Dan Martinez, Research Intern


Note: For the purpose of this piece, I use “queer” and “LGBTQ” interchangeably to when referring to the full spectrum of non-cisgender/heterosexual identities. I also use “trans” and “gender-nonconforming” interchangeably to describe anyone who does not identify as cisgender. 


Queer and trans youth are overrepresented in the juvenile justice system, and this is especially true for queer youth of color. Of the general youth population, only 5-7% of kids in the U.S. are LGBTQ. Among incarcerated youth, that percentage skyrockets to 13-15%. Some sources even estimate that number is  much higher; the Annie E. Casey Foundation found that 20% of sampled incarcerated youth identify as LGBT or gender-nonconforming; among those queer youth, 85% identified as youth of color. 
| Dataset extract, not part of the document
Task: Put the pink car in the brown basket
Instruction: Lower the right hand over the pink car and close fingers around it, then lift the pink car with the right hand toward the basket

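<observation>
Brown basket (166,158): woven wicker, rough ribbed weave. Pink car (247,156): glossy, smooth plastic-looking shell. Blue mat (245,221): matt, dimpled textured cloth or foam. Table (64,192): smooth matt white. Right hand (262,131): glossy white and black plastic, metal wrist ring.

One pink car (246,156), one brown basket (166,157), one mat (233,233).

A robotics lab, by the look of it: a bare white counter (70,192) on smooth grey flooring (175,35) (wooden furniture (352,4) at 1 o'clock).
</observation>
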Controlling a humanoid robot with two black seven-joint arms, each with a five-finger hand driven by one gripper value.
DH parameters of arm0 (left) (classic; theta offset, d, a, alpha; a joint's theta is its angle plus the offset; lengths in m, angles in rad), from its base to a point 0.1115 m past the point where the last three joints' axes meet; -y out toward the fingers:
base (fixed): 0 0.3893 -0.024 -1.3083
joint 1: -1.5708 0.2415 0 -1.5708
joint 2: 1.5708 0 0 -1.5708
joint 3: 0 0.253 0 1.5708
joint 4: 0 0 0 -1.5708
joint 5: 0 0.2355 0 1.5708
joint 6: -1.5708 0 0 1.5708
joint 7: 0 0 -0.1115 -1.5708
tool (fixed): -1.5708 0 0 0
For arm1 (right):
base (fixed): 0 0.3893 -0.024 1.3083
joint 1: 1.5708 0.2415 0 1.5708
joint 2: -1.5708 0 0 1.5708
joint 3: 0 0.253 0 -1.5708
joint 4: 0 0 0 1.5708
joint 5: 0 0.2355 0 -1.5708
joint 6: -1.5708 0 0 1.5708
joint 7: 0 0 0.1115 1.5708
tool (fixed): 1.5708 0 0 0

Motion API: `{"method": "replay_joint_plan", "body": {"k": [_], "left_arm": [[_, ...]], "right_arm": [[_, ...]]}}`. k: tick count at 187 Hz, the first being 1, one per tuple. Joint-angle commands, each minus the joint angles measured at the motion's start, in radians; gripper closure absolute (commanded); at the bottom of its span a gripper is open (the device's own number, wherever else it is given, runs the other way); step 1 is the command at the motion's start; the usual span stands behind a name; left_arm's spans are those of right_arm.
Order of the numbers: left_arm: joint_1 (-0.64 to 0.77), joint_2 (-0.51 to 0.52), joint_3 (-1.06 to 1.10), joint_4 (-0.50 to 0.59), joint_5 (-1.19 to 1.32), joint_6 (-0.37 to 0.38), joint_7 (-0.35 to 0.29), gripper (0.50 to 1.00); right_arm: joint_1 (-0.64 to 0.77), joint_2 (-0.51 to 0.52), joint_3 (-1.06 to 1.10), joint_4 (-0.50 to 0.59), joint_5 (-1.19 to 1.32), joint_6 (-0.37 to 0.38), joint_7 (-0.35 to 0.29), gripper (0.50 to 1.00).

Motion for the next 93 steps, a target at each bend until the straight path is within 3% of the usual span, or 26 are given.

What causes this overrepresentation? In addition to the existing significant racial disparities in our justice system as a whole, factors specifically tied to queer youth may lead to heightened criminalization and incarceration. Queer kids entering the juvenile justice system are twice as likely to have experienced family conflict, child abuse, and homelessness than the general incarcerated youth population, according to the Center for American Progress. Queer kids are often rejected by their family, kicked out of their homes, or forced to flee hostile or abusive situations. After being cast out of their homes, they’re left emotionally and physically vulnerable and forced to find a way to survive.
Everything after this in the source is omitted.